▶ PROMPT:
Tally every line in the following material that has the word "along" in it, and answer with that figure alone.

▶ DATASET EXCERPT:

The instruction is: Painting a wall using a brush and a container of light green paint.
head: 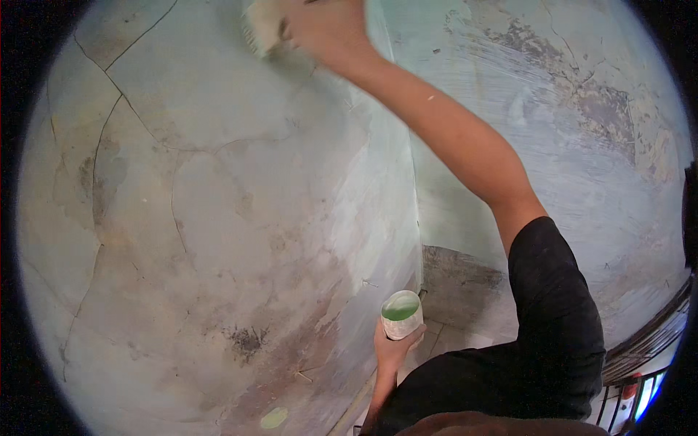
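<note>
At the top of the head view, my right hand [327,27] is closed around a wide paintbrush [265,27] with pale bristles. The bristles lie against or very close to the cracked wall [245,191]; hand and brush are blurred, and the handle is mostly hidden. Low in the picture, right of centre, my left hand [393,349] grips a whitish, paint-smeared cup [402,328] from below. Green paint [401,309] shows inside the cup, which is tilted a little towards the camera.
A second wall [545,163] with peeling patches meets the cracked one at a corner. Nails [371,283] stick out of the left wall low down. Dark metal railings [619,403] stand at the lower right, and floor tiles [436,338] show behind the cup.
</note>
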`<state>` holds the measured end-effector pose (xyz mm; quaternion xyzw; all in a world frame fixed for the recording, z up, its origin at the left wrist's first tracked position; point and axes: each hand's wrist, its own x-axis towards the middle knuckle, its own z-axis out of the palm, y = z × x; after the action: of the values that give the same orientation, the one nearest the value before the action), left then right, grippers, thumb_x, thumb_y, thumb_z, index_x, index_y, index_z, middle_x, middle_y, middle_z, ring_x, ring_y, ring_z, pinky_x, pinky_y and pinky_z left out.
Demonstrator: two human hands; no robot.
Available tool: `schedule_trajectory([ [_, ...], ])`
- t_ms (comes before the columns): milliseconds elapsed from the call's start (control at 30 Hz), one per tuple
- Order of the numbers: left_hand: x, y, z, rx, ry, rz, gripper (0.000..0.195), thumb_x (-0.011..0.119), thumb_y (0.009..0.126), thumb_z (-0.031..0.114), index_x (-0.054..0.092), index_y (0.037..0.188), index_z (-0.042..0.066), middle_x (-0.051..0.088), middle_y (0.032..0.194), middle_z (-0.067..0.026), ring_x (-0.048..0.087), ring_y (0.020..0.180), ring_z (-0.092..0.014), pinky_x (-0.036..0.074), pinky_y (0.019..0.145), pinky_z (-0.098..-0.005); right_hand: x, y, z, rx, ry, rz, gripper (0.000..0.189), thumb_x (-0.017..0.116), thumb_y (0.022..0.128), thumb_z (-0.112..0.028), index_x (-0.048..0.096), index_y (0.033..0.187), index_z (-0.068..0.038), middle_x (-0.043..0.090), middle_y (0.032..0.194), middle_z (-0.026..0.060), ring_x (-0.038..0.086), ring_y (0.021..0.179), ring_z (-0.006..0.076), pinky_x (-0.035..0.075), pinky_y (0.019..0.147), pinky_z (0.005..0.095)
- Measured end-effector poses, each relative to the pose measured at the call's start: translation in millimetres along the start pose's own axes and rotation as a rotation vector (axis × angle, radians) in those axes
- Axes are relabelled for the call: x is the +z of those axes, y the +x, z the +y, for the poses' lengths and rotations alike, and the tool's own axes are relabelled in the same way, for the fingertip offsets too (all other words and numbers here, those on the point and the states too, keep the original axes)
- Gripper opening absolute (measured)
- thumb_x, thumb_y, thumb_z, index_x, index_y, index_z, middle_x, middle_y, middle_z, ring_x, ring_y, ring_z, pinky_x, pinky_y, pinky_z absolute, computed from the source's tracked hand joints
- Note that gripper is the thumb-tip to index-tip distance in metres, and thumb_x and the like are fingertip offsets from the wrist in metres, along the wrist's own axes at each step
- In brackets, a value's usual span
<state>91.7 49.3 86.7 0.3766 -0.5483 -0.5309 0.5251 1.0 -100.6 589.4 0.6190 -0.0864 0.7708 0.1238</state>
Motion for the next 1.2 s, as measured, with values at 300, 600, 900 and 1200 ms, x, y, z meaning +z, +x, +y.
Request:
schedule_trajectory([
  [300, -4, -12, 7, 0.004, 0.03, 0.03, 0.065, 0.095, 0.071, 0.016, 0.06, 0.124, 0.004, 0.069, 0.116, -0.0071, 0.066, 0.103, -0.017, 0.052, 0.09, -0.0335, -86, -29, 121, 0.137, -0.219, 0.259, 0.029, 0.072, 0.089, -0.014, 0.059, 0.066, -0.002, 0.057, 0.057, 0.0113, 0.053, 0.053, 0.0254, 0.047, 0.058, 0.0375],
  [600, 12, 0, 6, -0.045, -0.025, -0.006, 0.063, 0.094, 0.072, 0.013, 0.06, 0.124, 0.004, 0.07, 0.113, -0.0067, 0.067, 0.1, -0.017, 0.054, 0.088, -0.0333, -49, -122, 0, -0.335, -0.174, -0.124, 0.011, 0.076, 0.089, -0.006, 0.069, 0.081, -0.003, 0.055, 0.067, 0.0097, 0.05, 0.057, 0.0219, 0.04, 0.052, 0.0365],
  [900, 18, -3, -6, -0.002, 0.051, 0.001, 0.065, 0.096, 0.07, 0.015, 0.059, 0.123, 0.002, 0.068, 0.112, -0.0072, 0.065, 0.101, -0.016, 0.052, 0.088, -0.0329, -186, -228, -48, 0.985, -0.099, -0.349, 0.02, 0.08, 0.092, -0.017, 0.07, 0.09, 0.0, 0.072, 0.075, 0.006, 0.064, 0.06, 0.0103, 0.051, 0.056, 0.0265],
  [1200, 32, 9, -14, 0.068, 0.129, -0.019, 0.067, 0.097, 0.068, 0.017, 0.062, 0.123, 0.001, 0.07, 0.113, -0.0088, 0.065, 0.103, -0.017, 0.052, 0.093, -0.0334, -280, -302, -72, 1.353, -0.076, -0.096, 0.022, 0.079, 0.092, -0.014, 0.065, 0.085, 0.001, 0.07, 0.075, 0.0083, 0.067, 0.063, 0.0144, 0.053, 0.057, 0.0275],
])
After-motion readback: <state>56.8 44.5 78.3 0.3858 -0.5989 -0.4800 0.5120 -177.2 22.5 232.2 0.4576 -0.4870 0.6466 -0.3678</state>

▶ SOLUTION FOR THIS EXERCISE:
2